The advantage of caching with a Dict is that only factorizations I need are stored (usually numbers with many factors which appears as orders of groups like 24, 120, etc...).

If just caching up to 300, it seems to me caching with a precomputed array is possible: this would just add 40μs to the precompilation time of Primes, and would bring the timing of factor.(1:300) to 500ns.

Anyway, I feel that Primes would be really more useful with such a caching, so this is my feature request.

oscardssmith commented 2 years ago

I don't think we should cache by default since different users will want different behavior (if you want caching, you can define cached_factor which won't conflict with Primes). That said, we could do a couple things to make factoring small numbers faster.

jmichel7 commented 2 years ago

The points are:

oscardssmith commented 2 years ago

the problem with caching in general is is someone calls factor on a billion numbers in a loop, they now have a few gigs of ram used that will never go away. there are also threading concerns (if you call factor from multiple threads, do they share a cache? if so, you have to deal with locks).

caching a limited set might be reasonable, but first I think it's worth trying to make factor have less overhead so the caching isn't necessary. I think we can probably get a free factor of 4 or so. also, for multiplicative functions, we could add fast paths for small numbers that dont call factor in the first place.

jmichel7 commented 2 years ago

I agree unlimited caching is a bad idea. I did not propose it. Now I am ignorant about multithreading issues, but I notice you have several large constin Primes.jl like const bases. If this is not a problem my proposal would neither be one since it would just add a similar const.

Anyway a speedup by a factor of 4 in general is welcome, even if insufficient for my needs. I am curious on how you plan to achieve that...

oscardssmith commented 2 years ago

the thing that makes multi threading hard is if you need to update from multiple threads. all of the caches primes uses iirc are not modified.

the speedup will be in a few places. the first is by making is prime check the list of small primes, (PR already made). most of the rest of the time in factor comes from modifying the dictionary, and allocating memory.

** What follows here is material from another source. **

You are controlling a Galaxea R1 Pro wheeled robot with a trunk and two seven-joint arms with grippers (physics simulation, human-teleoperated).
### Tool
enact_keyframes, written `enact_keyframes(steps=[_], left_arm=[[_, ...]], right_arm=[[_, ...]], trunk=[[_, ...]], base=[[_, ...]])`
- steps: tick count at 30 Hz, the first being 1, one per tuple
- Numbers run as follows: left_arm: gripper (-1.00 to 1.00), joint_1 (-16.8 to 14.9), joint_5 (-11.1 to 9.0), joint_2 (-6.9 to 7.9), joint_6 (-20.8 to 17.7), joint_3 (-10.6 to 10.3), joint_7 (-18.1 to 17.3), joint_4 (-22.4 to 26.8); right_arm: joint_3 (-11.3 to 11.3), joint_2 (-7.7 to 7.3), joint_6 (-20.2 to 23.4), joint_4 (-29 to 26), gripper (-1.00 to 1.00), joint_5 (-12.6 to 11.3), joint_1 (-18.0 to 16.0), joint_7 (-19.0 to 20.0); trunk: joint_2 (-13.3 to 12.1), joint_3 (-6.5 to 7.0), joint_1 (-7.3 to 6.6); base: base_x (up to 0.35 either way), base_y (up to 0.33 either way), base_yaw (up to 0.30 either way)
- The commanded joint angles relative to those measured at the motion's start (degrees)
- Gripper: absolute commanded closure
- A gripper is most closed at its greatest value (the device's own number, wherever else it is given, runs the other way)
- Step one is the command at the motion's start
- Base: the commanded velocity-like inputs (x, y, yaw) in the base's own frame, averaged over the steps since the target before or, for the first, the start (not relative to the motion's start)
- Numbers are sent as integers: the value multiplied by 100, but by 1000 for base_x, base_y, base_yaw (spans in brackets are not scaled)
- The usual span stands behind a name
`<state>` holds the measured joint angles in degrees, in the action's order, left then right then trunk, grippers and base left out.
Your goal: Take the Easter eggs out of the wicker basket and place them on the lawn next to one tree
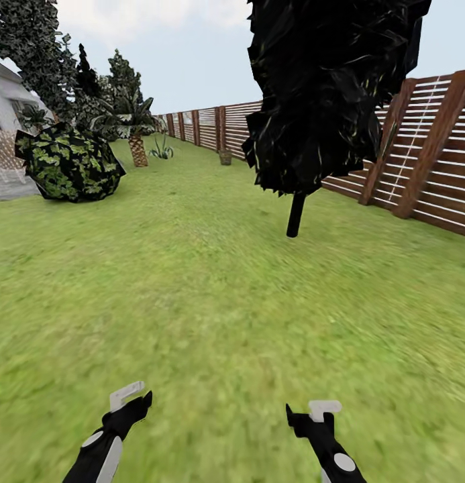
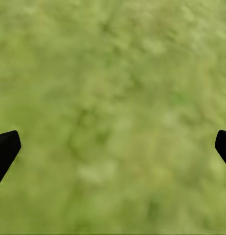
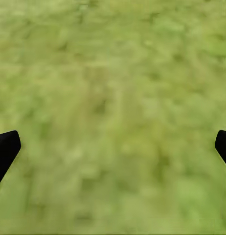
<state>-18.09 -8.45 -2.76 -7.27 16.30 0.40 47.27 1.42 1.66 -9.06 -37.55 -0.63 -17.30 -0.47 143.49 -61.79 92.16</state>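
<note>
**Ana:** Both end effectors sit lowest in the head view, the left end effector (image 1: 133,401) and the right end effector (image 1: 311,412), held out over the lawn (image 1: 212,302). The wrist views look straight down at blurred grass, with the black fingertips (image 2: 6,147) far apart at the frame edges. So both are wide open and carry nothing.

**Ben:** And the basket?

**Ana:** I make out a small brownish shape far up the garden, just in front of the fence (image 1: 433,154). It may be the wicker basket (image 1: 225,157). At this range I cannot tell whether eggs lie in it.

**Ben:** Then the step in hand is the drive over.

**Ana:** I judge so. Steer up the open grass, passing left of the black-trunked tree (image 1: 296,215) so its dark canopy doesn't brush the head or arms. The round bush (image 1: 68,161) and the little palm (image 1: 137,149) stand well to the left, so the lane between is free.

**Ben:** Any tips for the arrival?

**Ana:** Slow down near the basket, stop with it centred between the arms, and keep the fingers spread for the reach inside.
</note>
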Motion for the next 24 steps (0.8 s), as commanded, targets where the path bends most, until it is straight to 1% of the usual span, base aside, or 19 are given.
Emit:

I'm pretty sure that can be avoided since small numbers have few factors

jmichel7 commented 2 years ago

Your comment about update from multiple threads means that a Dict cache might have problems. But a precomputed array does not seem to pose a problem. It would be really nice to have factor blazing fast for small numbers...

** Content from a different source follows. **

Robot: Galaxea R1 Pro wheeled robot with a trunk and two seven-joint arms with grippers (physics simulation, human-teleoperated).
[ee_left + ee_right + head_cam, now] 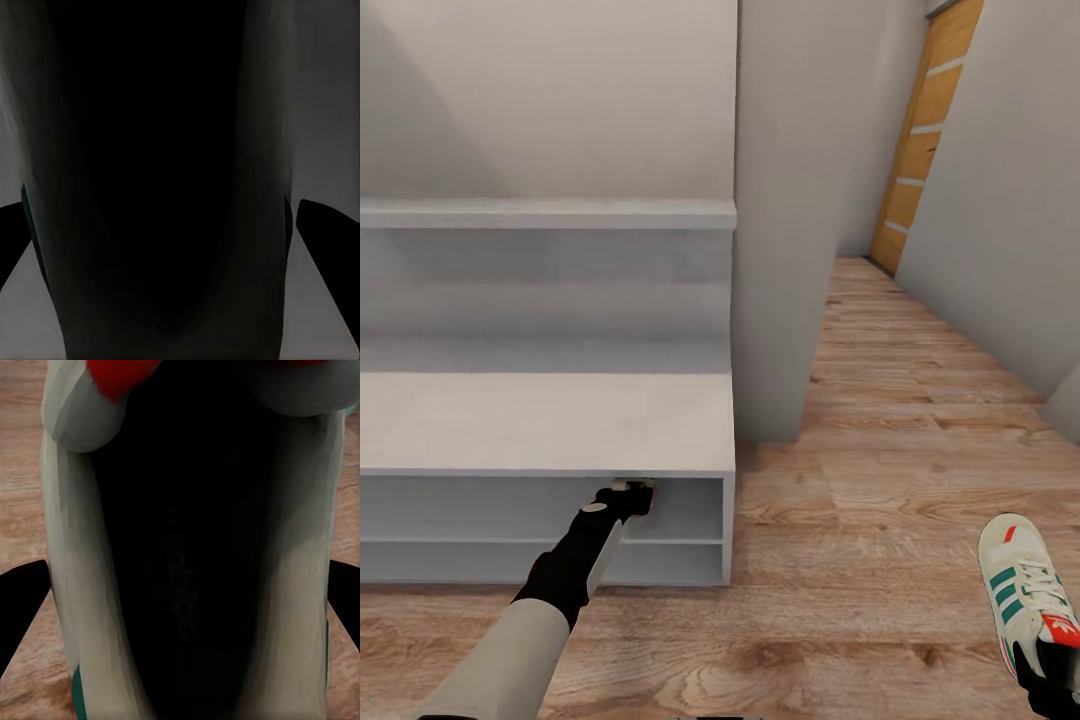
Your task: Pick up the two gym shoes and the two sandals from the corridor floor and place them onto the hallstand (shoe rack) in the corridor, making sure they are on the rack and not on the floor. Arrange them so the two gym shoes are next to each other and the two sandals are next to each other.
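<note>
- Head view: my left arm reaches forward into the upper of the two low open compartments of the hallstand [540, 420], near its right end. My left gripper [632, 492] sits just under the lip of the flat top, its tips hidden inside the shadowed opening, so from here I cannot tell how its jaws stand. Above the flat top a stepped shelf runs along the wall.
- Head view, lower right: my right gripper [1050, 672] is at the frame's edge, closed around the heel end of a gym shoe [1022, 590], cream-white with green side stripes and a red toe mark. The shoe points forward, toe away from me, above the corridor floor [880, 470], well apart from the rack. Whether its sole touches the planks I cannot say.
- Head view, far end: a grey wall corner [780, 220] stands just right of the rack, and a wooden door [922, 140] closes the corridor beyond it.
- Left wrist view: my two dark fingers [322, 225] flank a pale shape with a deep black hollow, probably the second gym shoe [300, 135] seen from the heel into its opening; the picture is very dim. The fingers lie close against its sides, so it looks held.
- Right wrist view: my fingers [22, 592] bracket the cream-white shoe on both sides, looking down into its dark insole, the red tongue label at the far end and wood planks beside it.
</note>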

oscardssmith commented 2 years ago

For the record, https://github.com/JuliaMath/Primes.jl/pull/114 and https://github.com/JuliaMath/Primes.jl/pull/115 already get a 50% speedup (40 μs to 28 on my computer for factor.(1:300);). of which 7μs is literally just allocating empty factorization objects (which is another reason you can't cache them that well, you need to return copies so the caches don't overwrite each other).

oscardssmith commented 2 years ago

with the eachfactor api in 0.5.3, we are now at 6us on my computer (4x faster than 0.5.2).